In the past, children with disabilities usually received differential treatment; that is, they were excluded from certain educational programs or were given special education only in segregated settings. Basically, when the courts have been asked to rule on the practice of denial and segregation, judges have examined whether such treatment is rational and whether it is necessary. One of the most historically significant cases to examine these questions was the class-action suit Pennsylvania Association for Retarded Children (PARC) v. Commonwealth of Pennsylvania (1972). The association challenged a state law that denied public school education to certain children considered “unable to profit from public school attendance.”
The lawyers and parents supporting PARC argued that even though the children had intellectual disabilities, it was neither rational nor necessary to assume they were ineducable and untrainable. Because the state was unable to prove that the children were, in fact, ineducable or to demonstrate a rational need for excluding them from public school programs, the court decided that the children were entitled to receive a free, public education. In addition, the court maintained that parents had the right to be notified before any change was made in their children’s educational program.
The wording of the PARC decision proved particularly important because of its influence on subsequent federal legislation.
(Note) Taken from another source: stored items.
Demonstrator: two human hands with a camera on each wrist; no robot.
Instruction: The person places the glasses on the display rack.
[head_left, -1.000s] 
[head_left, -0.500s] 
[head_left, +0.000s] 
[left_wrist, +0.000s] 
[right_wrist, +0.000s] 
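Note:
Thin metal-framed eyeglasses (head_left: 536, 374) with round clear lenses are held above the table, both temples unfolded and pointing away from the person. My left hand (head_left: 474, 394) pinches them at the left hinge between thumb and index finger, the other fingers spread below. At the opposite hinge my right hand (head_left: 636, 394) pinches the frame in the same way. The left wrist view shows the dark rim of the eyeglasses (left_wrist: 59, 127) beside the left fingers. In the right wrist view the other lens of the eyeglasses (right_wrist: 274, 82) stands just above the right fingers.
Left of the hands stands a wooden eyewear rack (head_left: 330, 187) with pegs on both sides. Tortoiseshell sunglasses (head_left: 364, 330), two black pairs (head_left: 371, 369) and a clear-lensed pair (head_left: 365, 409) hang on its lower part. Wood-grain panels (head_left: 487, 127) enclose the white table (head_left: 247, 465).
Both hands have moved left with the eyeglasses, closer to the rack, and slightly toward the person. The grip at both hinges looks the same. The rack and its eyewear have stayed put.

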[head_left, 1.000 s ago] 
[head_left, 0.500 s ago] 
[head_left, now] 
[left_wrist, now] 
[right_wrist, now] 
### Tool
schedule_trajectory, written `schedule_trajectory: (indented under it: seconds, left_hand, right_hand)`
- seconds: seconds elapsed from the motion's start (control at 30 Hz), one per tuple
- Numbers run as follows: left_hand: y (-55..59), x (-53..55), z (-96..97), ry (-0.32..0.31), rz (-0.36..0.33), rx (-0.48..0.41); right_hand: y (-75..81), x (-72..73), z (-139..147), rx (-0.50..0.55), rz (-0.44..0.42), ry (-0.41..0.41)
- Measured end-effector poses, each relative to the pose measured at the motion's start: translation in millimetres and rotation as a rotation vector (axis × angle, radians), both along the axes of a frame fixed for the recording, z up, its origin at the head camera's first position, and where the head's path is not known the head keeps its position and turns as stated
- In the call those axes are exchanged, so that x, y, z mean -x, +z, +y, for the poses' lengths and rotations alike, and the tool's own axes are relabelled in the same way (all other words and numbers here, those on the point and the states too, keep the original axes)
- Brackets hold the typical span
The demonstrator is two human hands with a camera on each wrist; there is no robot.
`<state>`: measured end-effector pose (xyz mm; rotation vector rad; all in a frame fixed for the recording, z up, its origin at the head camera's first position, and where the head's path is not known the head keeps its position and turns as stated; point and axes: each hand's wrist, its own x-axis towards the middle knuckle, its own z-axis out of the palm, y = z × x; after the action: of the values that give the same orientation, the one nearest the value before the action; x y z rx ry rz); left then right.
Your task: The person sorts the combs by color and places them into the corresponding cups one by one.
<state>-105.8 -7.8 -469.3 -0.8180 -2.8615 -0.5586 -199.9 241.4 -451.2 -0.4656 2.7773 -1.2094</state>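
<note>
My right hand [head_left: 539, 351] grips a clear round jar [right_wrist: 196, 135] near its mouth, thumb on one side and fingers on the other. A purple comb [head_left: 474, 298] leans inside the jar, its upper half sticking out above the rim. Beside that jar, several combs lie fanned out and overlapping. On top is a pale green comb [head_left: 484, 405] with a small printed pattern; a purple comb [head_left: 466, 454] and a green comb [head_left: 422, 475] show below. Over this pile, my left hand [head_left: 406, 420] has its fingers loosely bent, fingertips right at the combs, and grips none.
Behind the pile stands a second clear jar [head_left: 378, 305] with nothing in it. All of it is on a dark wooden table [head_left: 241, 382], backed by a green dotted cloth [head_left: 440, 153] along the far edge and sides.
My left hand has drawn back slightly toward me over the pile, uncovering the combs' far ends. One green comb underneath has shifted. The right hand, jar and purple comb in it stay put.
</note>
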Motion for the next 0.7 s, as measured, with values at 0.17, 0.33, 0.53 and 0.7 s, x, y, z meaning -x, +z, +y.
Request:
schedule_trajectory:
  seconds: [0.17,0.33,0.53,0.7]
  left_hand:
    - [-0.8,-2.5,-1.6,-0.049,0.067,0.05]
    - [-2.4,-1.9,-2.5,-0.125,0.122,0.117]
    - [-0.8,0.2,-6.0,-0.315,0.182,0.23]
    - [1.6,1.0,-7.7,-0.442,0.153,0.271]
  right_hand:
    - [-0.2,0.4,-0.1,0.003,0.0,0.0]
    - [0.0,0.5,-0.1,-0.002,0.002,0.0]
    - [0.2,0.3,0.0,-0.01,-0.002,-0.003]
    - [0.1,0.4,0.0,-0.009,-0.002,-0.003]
Not only did the court rule that all children with mental retardation were entitled to a free, appropriate public education, but the ruling also stipulated that placements in regular classrooms and regular public schools were preferable to segregated settings.
It is the Commonwealth’s obligation to place each mentally retarded child in a free, public program of education and training appropriate to the child’s capacity. . . . placement in a regular public school class is preferable to placement in a special public school class and placement in a special public school is preferable to placement in any other type of program of education and training. (PARC v. Commonwealth of Pennsylvania, 1972)
In addition to the Brown and PARC cases, several other judicial decisions have had far-reaching effects on special education. The rulings of some of these cases were incorporated into subsequent federal legislation, notably the Individuals with Disabilities Education Act.